Thanks for the tip on the silent playback, as well.


Here’s an update:
I tried to exclude this folder from my anti-virus:
Program Data/Steinberg/Content/HALion
but with no effect (I presume this is the folder to exclude as it’s the really big one?).

If I export audio to WAV file using the “HSSE+HSO (Pro)” template, it sounds fine. If I play it back real-time, it gives those hiccups. That seems to confirm that performance and computer power are the main issue.

If I use the “HSSE elements” template, it works fine, and this gives me a workable solution (i.e. work with that, and export Audio when i want to hear the detail and higher quality), though it’s not great of course.

Nevertheless, I had another crash (or rather: a hung program that forces me to kill the process. Rather hoping I don’t get too many of those). Since you reported that my last crash was “very unusual”, I’ve taken the trouble to also upload this crash report to Dropbox again, in case you want to check whether it’s the same thing again.

Hi Justus, in that diagnostics report is no new crash dump contained, just the one I already saw. So yeah, the program was just hanging. Difficult to tell if it was really deadlocked or might have come back after some time.
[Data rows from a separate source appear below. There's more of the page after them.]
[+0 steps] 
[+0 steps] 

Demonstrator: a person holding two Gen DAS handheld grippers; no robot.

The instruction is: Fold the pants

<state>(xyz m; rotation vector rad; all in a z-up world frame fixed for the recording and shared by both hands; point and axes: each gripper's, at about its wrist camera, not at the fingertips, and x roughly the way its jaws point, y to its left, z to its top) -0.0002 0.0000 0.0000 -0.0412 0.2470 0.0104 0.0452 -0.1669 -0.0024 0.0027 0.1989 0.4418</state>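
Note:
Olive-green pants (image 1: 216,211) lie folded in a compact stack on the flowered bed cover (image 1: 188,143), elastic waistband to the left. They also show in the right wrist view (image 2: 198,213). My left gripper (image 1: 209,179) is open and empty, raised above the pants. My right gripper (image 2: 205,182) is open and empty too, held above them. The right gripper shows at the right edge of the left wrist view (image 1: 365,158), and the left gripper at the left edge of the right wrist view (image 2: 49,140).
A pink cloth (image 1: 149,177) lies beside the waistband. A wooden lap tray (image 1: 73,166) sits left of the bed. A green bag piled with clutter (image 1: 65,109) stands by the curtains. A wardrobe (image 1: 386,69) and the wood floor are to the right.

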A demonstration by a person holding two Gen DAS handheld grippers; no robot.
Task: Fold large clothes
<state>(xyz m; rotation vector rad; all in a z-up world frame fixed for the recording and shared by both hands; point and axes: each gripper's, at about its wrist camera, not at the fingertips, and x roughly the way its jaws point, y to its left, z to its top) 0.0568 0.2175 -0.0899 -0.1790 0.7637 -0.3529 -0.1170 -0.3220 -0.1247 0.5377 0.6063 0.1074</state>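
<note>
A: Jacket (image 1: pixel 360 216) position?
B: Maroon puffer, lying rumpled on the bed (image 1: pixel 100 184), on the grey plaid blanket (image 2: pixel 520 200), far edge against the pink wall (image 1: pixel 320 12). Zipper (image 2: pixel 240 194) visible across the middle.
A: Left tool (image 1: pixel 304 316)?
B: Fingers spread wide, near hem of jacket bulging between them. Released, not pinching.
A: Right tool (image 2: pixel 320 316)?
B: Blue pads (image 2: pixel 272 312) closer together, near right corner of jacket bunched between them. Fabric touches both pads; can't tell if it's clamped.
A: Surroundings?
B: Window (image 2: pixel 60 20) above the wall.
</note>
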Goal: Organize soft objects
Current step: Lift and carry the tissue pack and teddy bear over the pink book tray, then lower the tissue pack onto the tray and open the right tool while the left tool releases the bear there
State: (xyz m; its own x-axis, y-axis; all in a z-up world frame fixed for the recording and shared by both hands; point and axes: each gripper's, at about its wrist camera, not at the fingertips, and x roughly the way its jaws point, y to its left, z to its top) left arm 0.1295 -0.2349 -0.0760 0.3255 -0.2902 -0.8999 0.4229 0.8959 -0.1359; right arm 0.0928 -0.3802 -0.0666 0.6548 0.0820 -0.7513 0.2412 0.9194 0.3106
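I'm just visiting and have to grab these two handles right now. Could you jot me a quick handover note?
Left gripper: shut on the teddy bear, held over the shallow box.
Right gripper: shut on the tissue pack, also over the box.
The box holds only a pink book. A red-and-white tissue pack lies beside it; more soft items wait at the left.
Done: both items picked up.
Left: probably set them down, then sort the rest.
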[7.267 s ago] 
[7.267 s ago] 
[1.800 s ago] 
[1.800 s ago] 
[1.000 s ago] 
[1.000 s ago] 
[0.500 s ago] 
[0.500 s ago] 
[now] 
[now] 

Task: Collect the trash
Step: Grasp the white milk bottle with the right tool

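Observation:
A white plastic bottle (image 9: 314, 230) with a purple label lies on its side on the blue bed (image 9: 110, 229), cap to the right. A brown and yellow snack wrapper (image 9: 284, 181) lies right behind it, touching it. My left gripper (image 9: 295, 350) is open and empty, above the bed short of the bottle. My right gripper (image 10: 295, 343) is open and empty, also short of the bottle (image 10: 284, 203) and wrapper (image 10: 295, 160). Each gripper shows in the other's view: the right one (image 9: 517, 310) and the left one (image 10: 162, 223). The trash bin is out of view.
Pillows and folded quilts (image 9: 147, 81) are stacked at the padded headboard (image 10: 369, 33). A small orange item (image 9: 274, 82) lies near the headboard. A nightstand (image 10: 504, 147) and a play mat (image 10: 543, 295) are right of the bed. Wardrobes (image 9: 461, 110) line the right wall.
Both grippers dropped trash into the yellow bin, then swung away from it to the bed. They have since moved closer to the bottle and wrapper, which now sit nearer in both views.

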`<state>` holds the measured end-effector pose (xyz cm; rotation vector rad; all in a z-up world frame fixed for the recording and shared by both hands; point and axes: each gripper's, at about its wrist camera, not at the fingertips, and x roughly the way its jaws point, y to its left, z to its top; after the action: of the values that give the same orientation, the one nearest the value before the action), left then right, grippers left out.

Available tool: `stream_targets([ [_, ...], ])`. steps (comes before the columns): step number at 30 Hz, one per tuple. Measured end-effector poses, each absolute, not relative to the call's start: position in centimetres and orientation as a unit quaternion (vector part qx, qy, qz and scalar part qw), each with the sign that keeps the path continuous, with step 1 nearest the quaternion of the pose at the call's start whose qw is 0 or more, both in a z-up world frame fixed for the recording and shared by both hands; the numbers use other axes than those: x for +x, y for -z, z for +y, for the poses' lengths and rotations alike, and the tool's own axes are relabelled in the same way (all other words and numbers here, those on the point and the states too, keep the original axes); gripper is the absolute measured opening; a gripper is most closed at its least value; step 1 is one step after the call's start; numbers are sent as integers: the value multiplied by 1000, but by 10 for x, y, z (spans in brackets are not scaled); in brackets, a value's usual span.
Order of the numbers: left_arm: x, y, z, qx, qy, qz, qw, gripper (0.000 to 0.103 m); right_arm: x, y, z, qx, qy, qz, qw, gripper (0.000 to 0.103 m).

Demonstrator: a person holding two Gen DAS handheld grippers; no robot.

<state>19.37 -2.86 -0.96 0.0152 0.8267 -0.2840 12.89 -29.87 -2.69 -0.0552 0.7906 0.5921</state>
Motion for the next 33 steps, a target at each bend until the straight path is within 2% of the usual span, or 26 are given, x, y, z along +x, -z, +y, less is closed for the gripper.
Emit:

Should you experience those hangs frequently, then you could download Process Explorer (Process Explorer - Sysinternals | Microsoft Learn). When Dorico hangs, launch that and find the Dorico and VSTAudioEngine processes, right click on them (one after the other), choose ‘Create mini dump’ and then provide us.

Thanks, I will!

Hi JustusR,

One last suggestion regarding power management - you can try installing and using this third party tool: Power Plan Assistant for Windows 7 / 8 - Features and Benefits

It gives you an icon on your system tray that lets you switch between high performance, balanced, and power saver. I switch to high performance before using Dorico on my laptop, and switch back to Balanced or Power Saver afterwards.

Ok, sorry, me again.
I had two real and true ‘crashes’ this morning (not just hung), so here’s a third attempt at diagnostics:

In both cases I was trying to change the name of my two clarinets, because they wouldn’t condense.

(also, Dorico is still very - unworkably - slow, even if I use only the Elements playback template. In spite of my machine not being great, something still doesn’t seem to be right). I haven’t had time yet to look at that PowerPlan tool.